Changing dates to Integers

  • Is there any value to change date and time fields into integers.

  • what do you mean by a value?? Are you looking for something similar to this SQL statement below in ssis.

    Select Convert(Varchar,Getdate(),109)

  • depends on what "kind" of integer you want:

    select convert(int,getdate())

    --40332 days since 01-01-1990, SQL's internal start date

    select YEAR(getdate()) * 10000

    + MONTH(getdate()) * 100

    + DAY(getdate())

    --an integer "20100604"

    Lowell


    --help us help you! If you post a question, make sure you include a CREATE TABLE... statement and INSERT INTO... statement into that table to give the volunteers here representative data. with your description of the problem, we can provide a tested, verifiable solution to your question! asking the question the right way gets you a tested answer the fastest way possible!

  • advantage. Is it easier to use? Take up less space? Create better indexes?

    so instead of storing '06/04/2010 14:06' as a date time or small date time or date and time.

    converting the 06/04/2010 to 20100604 and putting it into an int column and 14:06 to 1406 and placing it in a int column.

  • lowell the second one 20100604 as an integer over just a datetime column

  • there is absolutely no advantage to storing dates as anything except dates.

    never store datetime as any other datetype except datetime.

    what is the date of the integer 20105404?

    internally, SQL stores it as numbers anyway...how it is displayed is up to your regional settings.

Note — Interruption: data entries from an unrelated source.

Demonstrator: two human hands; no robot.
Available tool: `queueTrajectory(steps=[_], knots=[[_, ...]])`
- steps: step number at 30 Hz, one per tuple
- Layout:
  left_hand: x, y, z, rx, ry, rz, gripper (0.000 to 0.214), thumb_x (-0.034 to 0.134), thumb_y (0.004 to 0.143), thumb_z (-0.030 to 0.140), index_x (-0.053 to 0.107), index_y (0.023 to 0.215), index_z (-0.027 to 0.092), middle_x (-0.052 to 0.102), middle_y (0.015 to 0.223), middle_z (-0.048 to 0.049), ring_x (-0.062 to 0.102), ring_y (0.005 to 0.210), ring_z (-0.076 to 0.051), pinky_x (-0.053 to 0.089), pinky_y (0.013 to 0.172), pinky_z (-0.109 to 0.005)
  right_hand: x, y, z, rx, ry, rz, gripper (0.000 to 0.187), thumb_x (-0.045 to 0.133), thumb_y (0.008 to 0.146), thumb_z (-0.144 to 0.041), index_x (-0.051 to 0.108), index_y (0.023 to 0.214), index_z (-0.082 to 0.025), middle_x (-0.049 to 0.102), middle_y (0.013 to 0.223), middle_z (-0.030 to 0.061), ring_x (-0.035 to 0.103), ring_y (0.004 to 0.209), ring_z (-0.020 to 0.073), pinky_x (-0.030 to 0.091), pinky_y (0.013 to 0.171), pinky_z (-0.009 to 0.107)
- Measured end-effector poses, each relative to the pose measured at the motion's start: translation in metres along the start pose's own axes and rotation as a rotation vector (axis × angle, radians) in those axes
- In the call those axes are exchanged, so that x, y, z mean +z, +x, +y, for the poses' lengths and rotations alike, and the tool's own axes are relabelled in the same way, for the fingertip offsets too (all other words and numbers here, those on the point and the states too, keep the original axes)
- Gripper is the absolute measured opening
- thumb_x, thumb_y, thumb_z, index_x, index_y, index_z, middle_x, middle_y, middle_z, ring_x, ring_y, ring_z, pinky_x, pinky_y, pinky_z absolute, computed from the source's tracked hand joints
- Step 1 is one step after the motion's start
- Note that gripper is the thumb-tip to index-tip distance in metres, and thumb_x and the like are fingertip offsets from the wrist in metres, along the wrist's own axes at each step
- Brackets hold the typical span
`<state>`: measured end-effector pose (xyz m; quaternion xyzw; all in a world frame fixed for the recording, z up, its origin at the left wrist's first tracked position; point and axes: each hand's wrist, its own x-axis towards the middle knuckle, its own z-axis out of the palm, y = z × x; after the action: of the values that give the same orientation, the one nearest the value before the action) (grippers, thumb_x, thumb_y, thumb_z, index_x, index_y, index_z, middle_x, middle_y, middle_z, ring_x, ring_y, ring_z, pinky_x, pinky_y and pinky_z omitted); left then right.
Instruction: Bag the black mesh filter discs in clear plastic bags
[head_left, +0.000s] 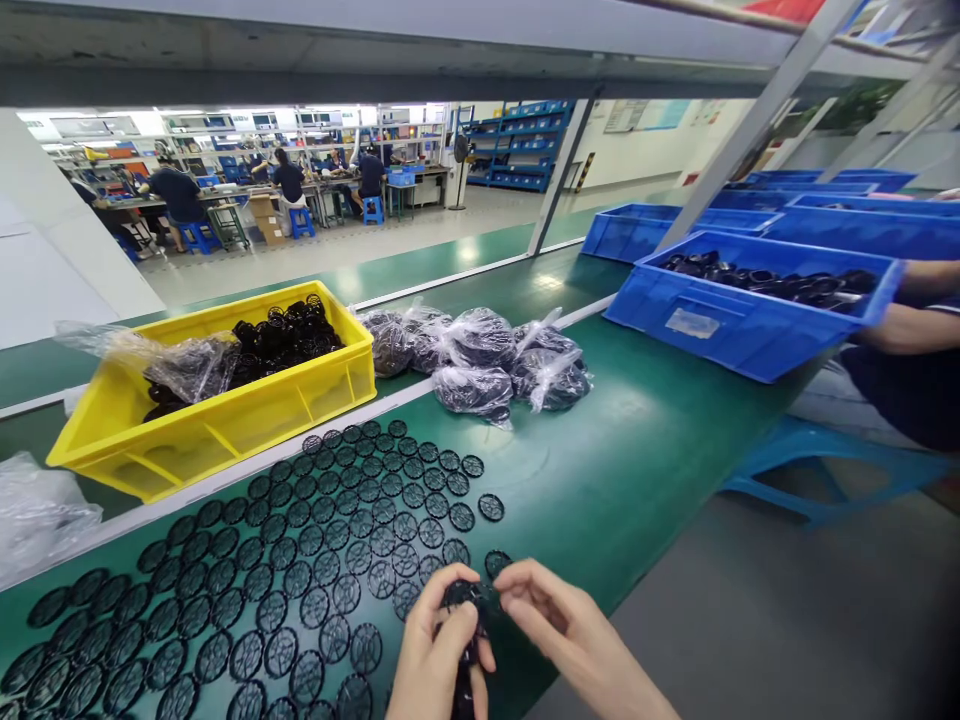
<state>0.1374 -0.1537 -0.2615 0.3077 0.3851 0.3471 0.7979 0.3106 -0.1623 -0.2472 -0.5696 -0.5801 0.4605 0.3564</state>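
Clock read from the hands as centre, twelve pointing up the view. Green table [637,440] underneath. At ten, yellow bin [300,410] heaped with black parts [289,335], clear plastic film [191,365] draped over them; more crumpled plastic [41,515] at nine to ten, left edge. At twelve, a cluster of tied clear bags [480,340] of dark parts, filling the stretch between yellow bin and blue bin [720,310]. Blue bin at one to two, also loaded with black pieces; a co-worker's arm [915,325] beside its far end, blue stool [832,465] below. Overhead, a grey shelf [337,50] crosses the view. Spoked black discs [283,552] lie in rough rows from nine round to twelve, nearest ones partly hidden behind the left hand [431,650]. That hand is closed round dark pieces [466,592], thumb on top; exact count unclear. Right hand [574,635] at three from them, fingers bent, tips just beside the pieces; cannot tell whether it pinches anything. One loose disc [496,563] just past its fingertips, at twelve.
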Motion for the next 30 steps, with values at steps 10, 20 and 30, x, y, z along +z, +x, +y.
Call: queueTrajectory(steps=[10,20,30], knots=[[-0.002,-0.006,0.008,0.000,0.041,0.027,0.070,0.060,0.081,0.071,0.046,0.130,0.022,0.060,0.065,0.0041,0.047,0.032,-0.007,0.029,0.033,-0.017,-0.041,0.022,0.036,0.039,-0.196,0.272,0.049,0.057,0.083,-0.072,0.063,0.094,-0.025,0.056,0.073,0.0004,0.053,0.058,0.0165,0.047,0.054,0.030],[-0.001,-0.003,-0.013,0.015,0.086,-0.024,0.080,0.060,0.079,0.074,0.051,0.136,0.018,0.057,0.059,0.0034,0.050,0.035,-0.008,0.029,0.037,-0.019,0.005,-0.004,-0.007,0.025,0.037,-0.016,0.040,0.053,0.093,-0.059,0.065,0.091,-0.021,0.063,0.073,0.0009,0.059,0.066,0.0164,0.049,0.062,0.027],[0.003,-0.006,-0.011,-0.006,0.016,-0.005,0.089,0.060,0.079,0.074,0.038,0.145,0.018,0.059,0.062,0.0039,0.049,0.033,-0.008,0.024,0.034,-0.018,-0.047,0.021,0.045,-0.179,-0.467,0.528,0.038,0.046,0.097,-0.056,0.066,0.096,-0.023,0.069,0.096,0.0103,0.068,0.083,0.0248,0.055,0.078,0.039]])
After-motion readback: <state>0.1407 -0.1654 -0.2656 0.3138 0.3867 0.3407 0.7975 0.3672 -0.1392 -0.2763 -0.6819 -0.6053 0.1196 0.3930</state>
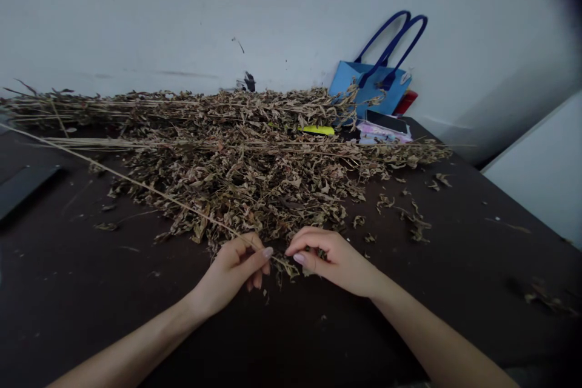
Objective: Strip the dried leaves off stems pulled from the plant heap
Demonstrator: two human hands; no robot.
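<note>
My left hand [234, 270] is closed, thumb against fingers, around a long thin dried stalk [168, 196]. From the pinch the stalk slants up to the far left, and its short leafy tip [286, 267] pokes out toward my other hand. Close by on the right, my right hand [334, 260] has its fingers curled and thumb near the index fingertip; what they hold, if anything, I cannot make out. Bits of leaf show around its thumb. Just beyond both hands lies a heap of dried brown-green leaves [254, 179].
Behind the heap, a bundle of dried leafy stalks [182, 110] runs along the wall. A blue bag [348, 76], a dark phone [386, 122] and a yellow-green object [318, 130] sit at the back. A flat dark object [27, 191] lies left on the dark table [113, 297].
</note>
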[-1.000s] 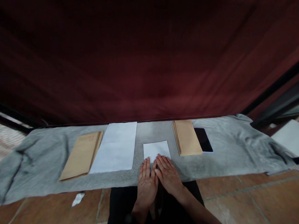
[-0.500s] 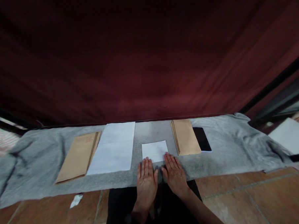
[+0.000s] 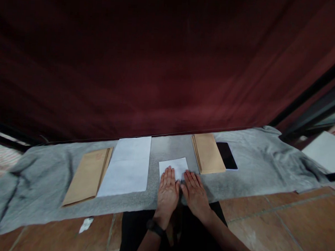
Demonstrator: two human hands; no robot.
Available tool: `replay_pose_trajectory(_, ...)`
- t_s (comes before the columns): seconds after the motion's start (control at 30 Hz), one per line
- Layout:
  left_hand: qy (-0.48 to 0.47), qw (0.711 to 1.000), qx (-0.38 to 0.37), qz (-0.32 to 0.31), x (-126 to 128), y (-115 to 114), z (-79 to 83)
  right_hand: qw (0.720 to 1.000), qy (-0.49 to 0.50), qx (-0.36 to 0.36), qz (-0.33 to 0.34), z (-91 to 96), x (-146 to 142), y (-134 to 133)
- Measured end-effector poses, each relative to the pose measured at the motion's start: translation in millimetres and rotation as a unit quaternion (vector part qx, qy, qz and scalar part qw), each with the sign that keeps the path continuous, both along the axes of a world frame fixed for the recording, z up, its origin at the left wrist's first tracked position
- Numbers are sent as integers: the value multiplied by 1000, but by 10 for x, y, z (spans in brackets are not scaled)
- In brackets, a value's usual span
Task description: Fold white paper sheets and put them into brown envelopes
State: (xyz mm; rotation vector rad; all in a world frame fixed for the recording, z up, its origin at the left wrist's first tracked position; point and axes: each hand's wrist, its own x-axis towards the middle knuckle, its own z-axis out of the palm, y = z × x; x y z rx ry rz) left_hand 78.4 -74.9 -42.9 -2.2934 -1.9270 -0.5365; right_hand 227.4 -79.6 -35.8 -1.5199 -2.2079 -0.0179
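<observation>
A small white folded paper (image 3: 177, 164) lies flat in front of me on the grey cloth (image 3: 166, 147). My left hand (image 3: 168, 190) rests on it palm down, fingers stretched out over its left and middle part. Flat on the paper's lower right corner are the fingertips of my right hand (image 3: 195, 191), its palm on the cloth's near edge. Neither hand grips anything. To the left lie larger white sheets (image 3: 128, 168) with a crease across them. Just right of the small paper is a stack of brown envelopes (image 3: 210, 153).
Another stack of brown envelopes (image 3: 86, 175) lies at the far left. A dark-screened phone (image 3: 227, 156) sits partly under the right envelopes. Behind the cloth hangs a dark red curtain (image 3: 169, 85). A paper scrap (image 3: 85, 224) lies on the tiled floor (image 3: 65, 235).
My left hand has slid forward and slightly right, further onto the small folded paper. My right hand stays in nearly the same place.
</observation>
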Motion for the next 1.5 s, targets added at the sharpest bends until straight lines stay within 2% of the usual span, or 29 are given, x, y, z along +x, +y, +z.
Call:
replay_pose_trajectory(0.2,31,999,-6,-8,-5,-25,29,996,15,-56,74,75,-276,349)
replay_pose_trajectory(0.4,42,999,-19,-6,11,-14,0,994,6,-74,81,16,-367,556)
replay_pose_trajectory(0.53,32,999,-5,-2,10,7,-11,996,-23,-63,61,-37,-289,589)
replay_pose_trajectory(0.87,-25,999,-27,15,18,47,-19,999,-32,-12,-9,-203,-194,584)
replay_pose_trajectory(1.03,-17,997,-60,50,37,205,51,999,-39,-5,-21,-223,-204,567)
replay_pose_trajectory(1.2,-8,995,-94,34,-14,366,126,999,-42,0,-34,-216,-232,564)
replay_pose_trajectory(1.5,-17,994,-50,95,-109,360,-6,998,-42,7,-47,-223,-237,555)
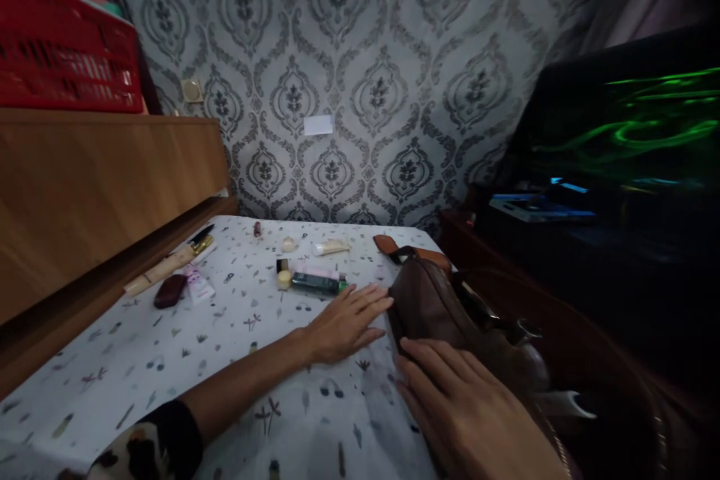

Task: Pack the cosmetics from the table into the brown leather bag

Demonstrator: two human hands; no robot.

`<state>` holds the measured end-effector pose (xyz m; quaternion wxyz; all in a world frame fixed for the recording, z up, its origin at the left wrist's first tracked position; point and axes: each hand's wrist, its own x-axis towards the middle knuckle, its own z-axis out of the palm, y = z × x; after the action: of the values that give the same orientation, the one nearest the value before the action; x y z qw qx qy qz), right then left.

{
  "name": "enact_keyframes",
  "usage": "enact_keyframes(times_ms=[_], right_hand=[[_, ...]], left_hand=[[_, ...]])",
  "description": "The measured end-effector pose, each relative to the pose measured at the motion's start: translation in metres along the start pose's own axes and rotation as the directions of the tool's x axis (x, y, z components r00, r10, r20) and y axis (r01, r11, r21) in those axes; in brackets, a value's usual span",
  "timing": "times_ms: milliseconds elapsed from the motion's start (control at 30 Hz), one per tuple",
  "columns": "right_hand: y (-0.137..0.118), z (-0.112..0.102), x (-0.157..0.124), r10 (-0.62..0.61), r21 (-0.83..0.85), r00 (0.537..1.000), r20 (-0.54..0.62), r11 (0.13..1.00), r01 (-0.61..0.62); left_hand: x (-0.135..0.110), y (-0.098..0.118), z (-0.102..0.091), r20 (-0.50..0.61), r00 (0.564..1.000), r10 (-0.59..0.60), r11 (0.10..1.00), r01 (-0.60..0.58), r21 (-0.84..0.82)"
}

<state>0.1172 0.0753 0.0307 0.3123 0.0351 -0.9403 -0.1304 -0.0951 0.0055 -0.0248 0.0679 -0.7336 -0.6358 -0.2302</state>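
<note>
Left hand (352, 321) is pointing flat, fingers loose, at the brown bag (424, 300) beside its fingertips; can't tell if right hand (466, 397) is gripping. Bracing that side helps imo.

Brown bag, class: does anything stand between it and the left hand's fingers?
Nothing visible does. The left hand lies flat, its fingers pointing toward the near side of the brown bag. The dark bottle lies beyond the hand, off that line. Whether the fingertips touch the bag is unclear.
</note>
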Motion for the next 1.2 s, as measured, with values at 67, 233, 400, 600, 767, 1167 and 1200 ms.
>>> enact_keyframes(times_ms=[67,233,400,600,767,1167,1200], right_hand=[[-0.008,0.012,-0.002,0.001,0.031,0.999,-0.041,1.0,0.0],[-0.034,0.045,-0.001,0.04,0.247,0.999,0.006,0.968,-0.04],[-0.052,0.078,0.007,0.071,0.39,0.996,0.05,0.917,-0.084],[-0.073,0.109,0.03,0.026,0.492,0.982,0.188,0.863,-0.117],[-0.087,0.115,0.062,0.003,0.524,0.927,0.375,0.825,-0.215],[-0.11,0.151,0.07,0.105,0.676,0.968,0.227,0.698,-0.235],[-0.109,0.152,0.069,0.104,0.699,0.971,0.214,0.679,-0.227]], left_hand=[[-0.009,-0.01,0.003,-0.007,1.0,-0.025,0.999,0.025,0.029],[-0.036,-0.032,0.0,-0.039,0.994,-0.104,0.986,0.108,0.128],[-0.07,-0.068,-0.014,-0.203,0.947,-0.248,0.941,0.285,0.183],[-0.112,-0.14,-0.035,-0.436,0.745,-0.504,0.782,0.608,0.136],[-0.14,-0.191,-0.036,-0.436,0.611,-0.661,0.63,0.767,0.122],[-0.143,-0.264,-0.043,-0.385,0.487,-0.784,0.414,0.872,0.259],[-0.142,-0.27,-0.044,-0.388,0.481,-0.786,0.4,0.874,0.274]])
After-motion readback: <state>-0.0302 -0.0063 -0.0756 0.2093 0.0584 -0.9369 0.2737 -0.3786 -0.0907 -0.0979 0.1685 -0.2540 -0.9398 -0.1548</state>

    if you save it as anything except datetime, you'll have to convert back and forth, and it will not be easy to use the builtin tools like DATEADD DATEDIFF and the BETWEEN operator without converting stuff.

    Lowell


    --help us help you! If you post a question, make sure you include a CREATE TABLE... statement and INSERT INTO... statement into that table to give the volunteers here representative data. with your description of the problem, we can provide a tested, verifiable solution to your question! asking the question the right way gets you a tested answer the fastest way possible!

  • You really don't need to turn you dates into integer "date ids". SQL Server is highly optimized to use dates as indexes. Internally, they're stored as integers anyways, so the comparison is very quick. Any conversion you add is just extra manipulation that will have to occur.

    --J

  • our bi team insists on converting all dates to integers and they say they are easier to use. I as the DBA thought what you just wrote but I wondered if I was missing something.

    Our bi is based on Kimball Method.

  • The Kimball method is great (and it's probably what most of us use), but it's general purpose and system independant. SQL Server has been optimized to the point where this is not necessary. Trust me, there's nothing easy about using date ids. The fact that you're on a forum trying to figure out how to do it supports this.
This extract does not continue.